RIO DE JANEIRO, mercredi 29 octobre 2025 (RHINEWS)- Environ 2 500 policiers et militaires brésiliens ont mené mardi une opération d’envergure contre un réseau de trafic de drogue à Rio de Janeiro, aboutissant à l’arrestation de 81 suspects et à des fusillades ayant fait au moins 64 morts — dont 60 présumés criminels et quatre policiers —, selon les autorités de l’État de Rio. L’intervention, appuyée par des hélicoptères et des blindés, visait le « Comando Vermelho » (Commandement rouge) dans les favelas de Complexo do Alemão et de Penha.
Le gouverneur de l’État, Cláudio Castro, a affirmé dans une vidéo publiée sur X que 60 suspects avaient été « neutralisés » lors de ce qu’il présente comme « la plus grande opération » de ce type dans l’histoire récente de la ville. Le gouvernement de l’État a précisé que 93 fusils et plus d’une demi-tonne de stupéfiants ont été saisis, indiquant que les personnes tuées avaient « résisté à l’action policière ». La police civile a confirmé la mort de quatre agents et dénoncé sur X des « attaques lâches » contre les forces de l’ordre, assurant qu’elles « ne resteront pas impunies ».

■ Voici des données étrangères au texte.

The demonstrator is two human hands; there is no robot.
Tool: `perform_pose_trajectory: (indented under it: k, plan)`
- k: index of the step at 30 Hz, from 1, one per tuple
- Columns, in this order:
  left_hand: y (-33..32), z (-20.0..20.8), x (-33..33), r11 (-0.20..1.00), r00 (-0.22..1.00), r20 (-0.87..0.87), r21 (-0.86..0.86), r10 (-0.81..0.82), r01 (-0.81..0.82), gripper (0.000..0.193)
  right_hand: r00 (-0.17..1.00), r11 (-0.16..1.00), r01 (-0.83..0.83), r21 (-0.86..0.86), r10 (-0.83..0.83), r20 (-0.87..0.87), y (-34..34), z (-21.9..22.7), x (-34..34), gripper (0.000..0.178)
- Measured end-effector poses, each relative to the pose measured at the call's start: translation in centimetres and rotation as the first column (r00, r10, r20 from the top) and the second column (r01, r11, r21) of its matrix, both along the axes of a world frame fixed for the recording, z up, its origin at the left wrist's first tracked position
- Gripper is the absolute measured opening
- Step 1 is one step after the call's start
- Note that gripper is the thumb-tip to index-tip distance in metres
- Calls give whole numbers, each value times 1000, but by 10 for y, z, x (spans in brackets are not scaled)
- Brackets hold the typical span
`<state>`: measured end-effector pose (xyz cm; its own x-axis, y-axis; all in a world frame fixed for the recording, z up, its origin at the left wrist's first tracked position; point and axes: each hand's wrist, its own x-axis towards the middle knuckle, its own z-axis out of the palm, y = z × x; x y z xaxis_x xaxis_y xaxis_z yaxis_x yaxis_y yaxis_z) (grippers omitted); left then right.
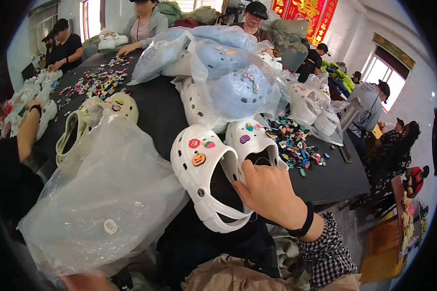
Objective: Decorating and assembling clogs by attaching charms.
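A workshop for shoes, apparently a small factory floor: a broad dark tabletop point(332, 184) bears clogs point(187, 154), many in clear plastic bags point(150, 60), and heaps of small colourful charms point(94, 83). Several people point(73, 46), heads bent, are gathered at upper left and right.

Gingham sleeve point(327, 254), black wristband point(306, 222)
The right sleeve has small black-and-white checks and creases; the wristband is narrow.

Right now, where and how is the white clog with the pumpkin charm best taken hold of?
Probably pinch the heel end, from the near side: the white clog points its toe away from the person, and the right hand is at its right edge.
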<state>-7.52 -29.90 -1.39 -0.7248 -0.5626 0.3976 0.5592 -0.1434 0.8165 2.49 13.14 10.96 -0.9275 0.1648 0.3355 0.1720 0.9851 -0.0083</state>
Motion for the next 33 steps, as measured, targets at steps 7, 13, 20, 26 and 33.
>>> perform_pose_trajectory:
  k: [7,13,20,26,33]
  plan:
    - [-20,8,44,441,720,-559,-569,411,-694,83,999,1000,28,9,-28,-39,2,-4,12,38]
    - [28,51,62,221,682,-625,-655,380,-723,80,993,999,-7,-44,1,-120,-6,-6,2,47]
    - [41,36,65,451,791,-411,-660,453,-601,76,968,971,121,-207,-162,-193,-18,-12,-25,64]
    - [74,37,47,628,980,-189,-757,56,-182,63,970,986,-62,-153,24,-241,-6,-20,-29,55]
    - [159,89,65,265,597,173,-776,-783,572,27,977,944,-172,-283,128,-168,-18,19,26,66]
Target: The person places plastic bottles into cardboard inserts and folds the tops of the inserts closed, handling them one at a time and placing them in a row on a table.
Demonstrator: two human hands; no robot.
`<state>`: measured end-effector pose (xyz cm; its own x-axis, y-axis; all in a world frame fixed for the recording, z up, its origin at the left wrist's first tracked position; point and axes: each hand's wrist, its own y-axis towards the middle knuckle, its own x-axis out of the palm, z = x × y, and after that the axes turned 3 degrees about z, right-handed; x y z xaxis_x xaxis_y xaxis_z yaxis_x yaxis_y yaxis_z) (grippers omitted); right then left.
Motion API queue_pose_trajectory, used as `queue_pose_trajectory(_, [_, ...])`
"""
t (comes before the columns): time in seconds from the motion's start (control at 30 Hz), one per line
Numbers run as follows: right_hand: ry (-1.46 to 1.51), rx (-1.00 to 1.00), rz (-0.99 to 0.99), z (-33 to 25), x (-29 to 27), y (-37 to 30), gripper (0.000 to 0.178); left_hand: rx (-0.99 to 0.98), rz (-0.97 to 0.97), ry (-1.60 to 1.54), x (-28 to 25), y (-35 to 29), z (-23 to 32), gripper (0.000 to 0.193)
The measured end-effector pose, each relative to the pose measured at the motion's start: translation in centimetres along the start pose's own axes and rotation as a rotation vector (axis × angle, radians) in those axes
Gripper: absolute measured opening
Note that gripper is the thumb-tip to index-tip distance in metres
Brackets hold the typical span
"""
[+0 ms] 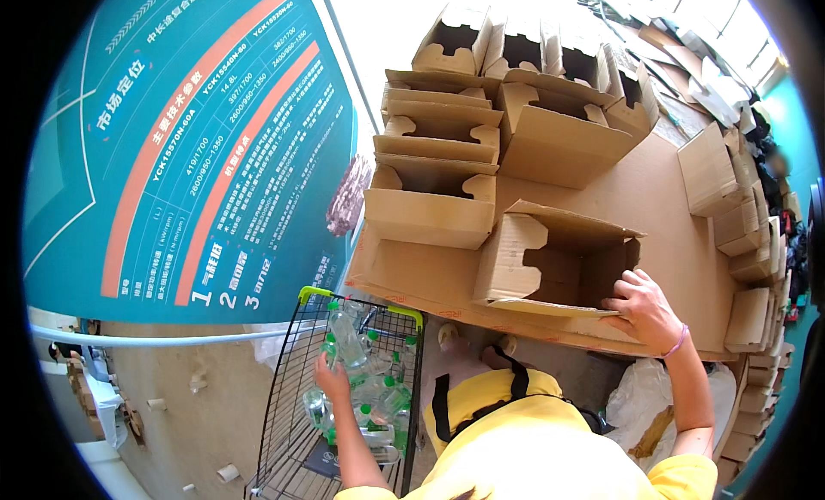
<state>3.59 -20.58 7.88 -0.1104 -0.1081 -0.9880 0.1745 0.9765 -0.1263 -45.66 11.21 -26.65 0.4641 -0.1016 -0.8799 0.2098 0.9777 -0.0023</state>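
Observation:
My left hand (333, 380) reaches into a black wire shopping cart (279, 397). Its fingers are closed round the top of a clear plastic bottle (329, 347) with a green cap. Several more clear bottles (365, 393) with green caps lie jumbled about it in the cart. On the right, an open cardboard box (507, 268) stands at the table's near edge. My right hand (643, 309) pinches that box by its near right rim, fingers over the edge. The box's visible inside shows only bare cardboard.
The box rests on a brown cardboard-covered table (662, 208). Open cardboard boxes (430, 199) stand in rows at its far left, more (713, 173) at its right. A teal printed panel (198, 156) rises left of the cart. Crumpled plastic sheeting (640, 397) lies below the table.

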Motion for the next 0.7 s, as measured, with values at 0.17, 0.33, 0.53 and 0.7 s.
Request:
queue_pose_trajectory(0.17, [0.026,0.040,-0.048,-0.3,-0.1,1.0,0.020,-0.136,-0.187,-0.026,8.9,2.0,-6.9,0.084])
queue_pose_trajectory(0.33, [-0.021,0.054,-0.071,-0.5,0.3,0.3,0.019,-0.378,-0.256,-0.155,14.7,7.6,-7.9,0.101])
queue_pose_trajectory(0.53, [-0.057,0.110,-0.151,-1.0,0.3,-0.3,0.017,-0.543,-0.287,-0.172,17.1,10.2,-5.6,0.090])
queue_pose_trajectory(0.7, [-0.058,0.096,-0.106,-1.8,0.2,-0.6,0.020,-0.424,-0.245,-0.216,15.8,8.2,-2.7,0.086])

Des échanges de tirs soutenus ont été signalés dans les deux ensembles de favelas, où des colonnes de fumée ont été filmées et diffusées sur les réseaux sociaux. Par mesure de sécurité, 46 établissements scolaires des quartiers concernés sont restés fermés et l’Université fédérale de Rio de Janeiro a annulé ses cours du soir, demandant aux personnes présentes sur le campus de s’abriter. Des médias locaux ont rapporté des blocages de routes par des individus soupçonnés d’appartenir au gang ; l’organisation professionnelle Rio Ônibus a fait état d’au moins 70 bus réquisitionnés pour ériger ces barrages, causant d’importants dégâts.
L’opération est l’aboutissement d’une année d’enquête sur le groupe criminel, ont indiqué les forces de l’ordre. Le « Comando Vermelho », né dans les prisons de Rio, a étendu son influence dans plusieurs favelas ces dernières années. La ville reste marquée par des interventions policières meurtrières : 29 morts avaient été recensés en mars 2005 dans la Baixada Fluminense, et 28 en mai 2021 dans la favela de Jacarezinho.
La riposte sécuritaire a ravivé les critiques d’organisations de défense des droits humains. Le Haut-Commissariat de l’ONU aux droits de l’homme s’est dit « horrifié » par le bilan, appelant à des enquêtes effectives et rappelant « les obligations des autorités au regard du droit international des droits humains ». Pour César Muñoz, directeur de Human Rights Watch au Brésil, il s’agit d’« une immense tragédie » et d’« un désastre » : « Le parquet doit ouvrir ses propres enquêtes et clarifier les circonstances de chaque décès », a-t-il demandé. L’Institut Marielle Franco a dénoncé une « politique d’extermination qui transforme le quotidien des personnes noires et pauvres en roulette russe ».
Des spécialistes s’interrogent sur l’efficacité de ce type d’opérations. « Ce qui distingue l’intervention d’aujourd’hui, c’est l’ampleur des victimes. Ce sont des chiffres de guerre », a estimé le sociologue Luis Flávio Sapori (PUC Minas). Selon lui, ces raids « ne s’attaquent pas aux têtes pensantes » et « éliminent des exécutants vite remplacés » : « Il ne suffit pas d’entrer, d’échanger des tirs et de repartir. Il manque une stratégie à la politique de sécurité publique de Rio ».
L’épisode a aussi pris une tournure politique. Le gouverneur Castro, issu du Parti libéral d’opposition, a reproché au gouvernement fédéral de ne pas apporter un soutien suffisant contre le crime organisé, visant l’administration du président Luiz Inácio Lula da Silva. La députée Gleisi Hoffmann, cheffe de file du gouvernement au Parlement, a répondu en soulignant la nécessité d’une action coordonnée et a cité les récentes opérations fédérales contre le blanchiment d’argent comme preuve de l’engagement de Brasilia.
Le vice-président Geraldo Alckmin et plusieurs ministres se sont réunis dans l’après-midi pour évaluer la situation. Le chef de la Maison civile, Rui Costa, a convoqué une réunion d’urgence à Rio mercredi, en présence du ministre de la Justice Ricardo Lewandowski. Les autorités n’ont pas communiqué de bilan définitif des blessés et ont indiqué que les investigations se poursuivaient sur les circonstances des décès et les responsabilités pénales.